Eine bequemere Methode wäre die Verwendung von Ionentriebwerken, d. h. Motoren, die einen leichten Dauerschub erzeugen, indem sie Ionen (in der Regel Xenon-Ionen) verschießen, die durch ein elektrostatisches System beschleunigt werden. Diese Art von Triebwerken hat die Raumsonde Dawn bei ihrer außergewöhnlichen Mission zur Erkundung von Vesta und Ceres angetrieben. Um die Erde aus ihrer Umlaufbahn zu stoßen, müsste ein riesiges Ionentriebwerk gebaut und in 1.000 km Höhe platziert werden, damit es nicht in die Atmosphäre eindringt. Das Triebwerk sollte jedoch mit Hilfe von superresistenten Trägern fest mit der Erdoberfläche verbunden sein, um die Schubkraft auf den Planeten zu übertragen. Mit einem Ionentriebwerk, das in der Lage ist, einen kontinuierlichen Schub von 40 km / s in Richtung der Erdumlaufbahn zu erzeugen, müssten dann nur 13 % der Erdmasse in Ionentreibstoff umgewandelt werden, um die Umlaufbahn bis zur Entfernung des Mars zu erweitern. Es wären immer noch 87% der Erdmasse verfügbar …
Glücklicherweise gibt es auch billigere Antriebssysteme, die uns nicht zwingen würden, die Erdmasse zu verarmen. Licht zum Beispiel hat einen Impuls, obwohl es keine Masse hat. Daher ist es theoretisch möglich, starke Laser zur Schuberzeugung einzusetzen. Das Projekt Breakthrough Starshot basiert genau auf dieser Idee: an einigen Orten der Erde ein 100-GW-Laserkraftwerk zu errichten, das in der Lage ist, einen kollimierten Strahl zu erzeugen, der ein Sonnensegel, das in Richtung Proxima Centauri startet, auf einen erheblichen Bruchteil der Lichtgeschwindigkeit beschleunigt. Dank der Sonnenenergie zur Erzeugung der notwendigen Energie könnte ein solches Lasersystem auch zur Erzeugung eines kontinuierlichen Schubs verwendet werden, der die Erdumlaufbahn verändern könnte. Leider würde es selbst mit einem 100-GW-Laser drei Milliarden Milliarden Jahre dauern, einen konstanten Impuls abzufeuern, um die Erdbahn um 50 % zu verbreitern: Das ist eine Zeit, die acht Größenordnungen länger ist als die Zeit, die vom Urknall bis heute verging!

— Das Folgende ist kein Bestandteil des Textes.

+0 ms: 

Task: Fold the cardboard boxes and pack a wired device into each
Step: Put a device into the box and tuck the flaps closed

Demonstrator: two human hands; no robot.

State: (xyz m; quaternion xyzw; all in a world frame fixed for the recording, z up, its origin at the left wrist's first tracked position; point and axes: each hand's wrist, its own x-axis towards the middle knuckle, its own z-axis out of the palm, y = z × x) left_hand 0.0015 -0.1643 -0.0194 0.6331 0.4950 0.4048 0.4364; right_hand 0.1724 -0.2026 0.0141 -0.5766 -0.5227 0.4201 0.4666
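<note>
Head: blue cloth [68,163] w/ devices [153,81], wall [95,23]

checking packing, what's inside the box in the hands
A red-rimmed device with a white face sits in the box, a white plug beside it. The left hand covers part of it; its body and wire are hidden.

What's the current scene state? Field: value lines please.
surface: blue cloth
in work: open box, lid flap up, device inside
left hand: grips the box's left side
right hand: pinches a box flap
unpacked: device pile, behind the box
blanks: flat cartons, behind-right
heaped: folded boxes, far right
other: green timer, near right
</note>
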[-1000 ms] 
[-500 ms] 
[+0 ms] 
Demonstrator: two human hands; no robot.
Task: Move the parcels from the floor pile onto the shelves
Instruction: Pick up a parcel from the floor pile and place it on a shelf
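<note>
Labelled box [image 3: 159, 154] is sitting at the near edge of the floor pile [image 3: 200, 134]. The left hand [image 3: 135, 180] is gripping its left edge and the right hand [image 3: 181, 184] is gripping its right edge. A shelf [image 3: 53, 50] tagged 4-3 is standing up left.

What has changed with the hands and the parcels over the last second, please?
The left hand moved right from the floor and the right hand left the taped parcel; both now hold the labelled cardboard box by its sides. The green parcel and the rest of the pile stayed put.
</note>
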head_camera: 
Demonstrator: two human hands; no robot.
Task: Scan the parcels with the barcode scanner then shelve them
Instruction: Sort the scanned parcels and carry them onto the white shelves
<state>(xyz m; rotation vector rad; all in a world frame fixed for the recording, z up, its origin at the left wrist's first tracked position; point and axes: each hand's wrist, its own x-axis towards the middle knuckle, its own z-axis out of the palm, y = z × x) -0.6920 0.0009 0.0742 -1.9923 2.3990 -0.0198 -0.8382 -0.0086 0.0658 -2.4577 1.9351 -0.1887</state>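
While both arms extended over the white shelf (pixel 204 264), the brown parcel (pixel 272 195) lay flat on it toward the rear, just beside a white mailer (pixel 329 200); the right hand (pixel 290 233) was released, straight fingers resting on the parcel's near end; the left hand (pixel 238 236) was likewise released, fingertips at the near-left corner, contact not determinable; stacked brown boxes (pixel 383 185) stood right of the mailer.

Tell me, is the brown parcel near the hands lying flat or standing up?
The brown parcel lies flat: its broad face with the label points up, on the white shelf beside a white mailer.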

Es gibt auch eine alternative Möglichkeit, den Strahlungsdruck zu nutzen, d. h. die Kraft, die durch Licht ausgeübt wird, um die gleiche Bahnänderung in einer viel kürzeren Zeit zu erreichen. Das System besteht aus einem Sonnensegel, das in einer Umlaufbahn um die Erde „geparkt“ wird und so ausgerichtet ist, dass es die Sonnenstrahlung zur Erdoberfläche hin ablenkt. Einer Studie aus dem Jahr 2002 zufolge würden die vom Segel zur Erde reflektierten Photonen der Sonne den Massenschwerpunkt des Systems Erde/Segel verschieben und so die Umlaufbahn unseres Planeten mit der Zeit verändern. Leider bräuchte man, um die Erde auf die Umlaufbahn des Mars zu bringen, ein Sonnensegel mit einer Breite von 19 Erddurchmessern, also über 240.000 km! Im Vergleich zu der bisherigen Lösung, die auf dem Einsatz von Lasern beruht, wäre dies jedoch eine enorme Zeitersparnis. Mit einem so großen Sonnensegel würde es „nur“ 1 Milliarde Jahre dauern, um die Erde auf die Entfernung des Mars von der Sonne zu bringen.